Task statement - Return the whole of the data exactly.

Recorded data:
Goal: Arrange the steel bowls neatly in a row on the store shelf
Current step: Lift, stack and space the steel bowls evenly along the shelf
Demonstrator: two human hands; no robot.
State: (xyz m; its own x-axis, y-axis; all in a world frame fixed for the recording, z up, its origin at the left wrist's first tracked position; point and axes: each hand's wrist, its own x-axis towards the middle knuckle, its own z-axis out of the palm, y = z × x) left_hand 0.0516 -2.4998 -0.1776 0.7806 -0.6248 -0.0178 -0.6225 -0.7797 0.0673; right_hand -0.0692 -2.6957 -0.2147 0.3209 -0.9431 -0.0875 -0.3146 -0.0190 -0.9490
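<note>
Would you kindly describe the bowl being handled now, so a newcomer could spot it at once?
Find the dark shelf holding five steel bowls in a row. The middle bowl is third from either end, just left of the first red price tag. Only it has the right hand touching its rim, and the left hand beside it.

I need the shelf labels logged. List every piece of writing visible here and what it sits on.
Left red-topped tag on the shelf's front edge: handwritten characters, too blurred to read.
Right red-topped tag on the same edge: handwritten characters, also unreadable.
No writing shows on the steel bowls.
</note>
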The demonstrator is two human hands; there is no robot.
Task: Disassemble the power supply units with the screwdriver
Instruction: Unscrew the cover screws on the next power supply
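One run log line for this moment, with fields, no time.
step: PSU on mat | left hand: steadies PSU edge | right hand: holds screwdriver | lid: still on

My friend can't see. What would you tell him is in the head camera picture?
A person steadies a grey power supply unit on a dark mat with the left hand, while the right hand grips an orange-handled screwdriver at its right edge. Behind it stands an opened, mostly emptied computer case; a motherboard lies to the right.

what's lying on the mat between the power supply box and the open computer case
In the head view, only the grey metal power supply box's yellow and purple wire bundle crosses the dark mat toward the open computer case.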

Result of the task -
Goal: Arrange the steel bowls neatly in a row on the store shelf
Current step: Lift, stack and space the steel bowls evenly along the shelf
Demonstrator: two human hands; no robot.
State: (xyz m; its own x-axis, y-axis; all in a world frame fixed for the recording, z up, its origin at the left wrist's first tracked position; point and axes: each hand's wrist, its own x-axis towards the middle knuckle, its own z-axis out of the palm, y = z × x) left_hand 0.0516 -2.4998 -0.1776 0.7806 -0.6248 -0.0178 -0.6225 -0.7797 0.0673; right_hand -0.0692 -2.6957 -0.2147 0.3209 -0.9431 -0.0875 -0.3146 -0.0190 -0.9490
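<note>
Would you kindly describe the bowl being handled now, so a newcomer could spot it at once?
Find the dark shelf holding five steel bowls in a row. The middle bowl is third from either end, just left of the first red price tag. Only it has the right hand touching its rim, and the left hand beside it.

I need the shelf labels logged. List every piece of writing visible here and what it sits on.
Left red-topped tag on the shelf's front edge: handwritten characters, too blurred to read.
Right red-topped tag on the same edge: handwritten characters, also unreadable.
No writing shows on the steel bowls.
</note>
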The demonstrator is two human hands; there is no robot.
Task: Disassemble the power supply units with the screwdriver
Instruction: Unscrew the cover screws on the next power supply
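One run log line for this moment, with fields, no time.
step: PSU on mat | left hand: steadies PSU edge | right hand: holds screwdriver | lid: still on

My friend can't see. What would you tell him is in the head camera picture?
A person steadies a grey power supply unit on a dark mat with the left hand, while the right hand grips an orange-handled screwdriver at its right edge. Behind it stands an opened, mostly emptied computer case; a motherboard lies to the right.

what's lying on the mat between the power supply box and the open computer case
In the head view, only the grey metal power supply box's yellow and purple wire bundle crosses the dark mat toward the open computer case.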

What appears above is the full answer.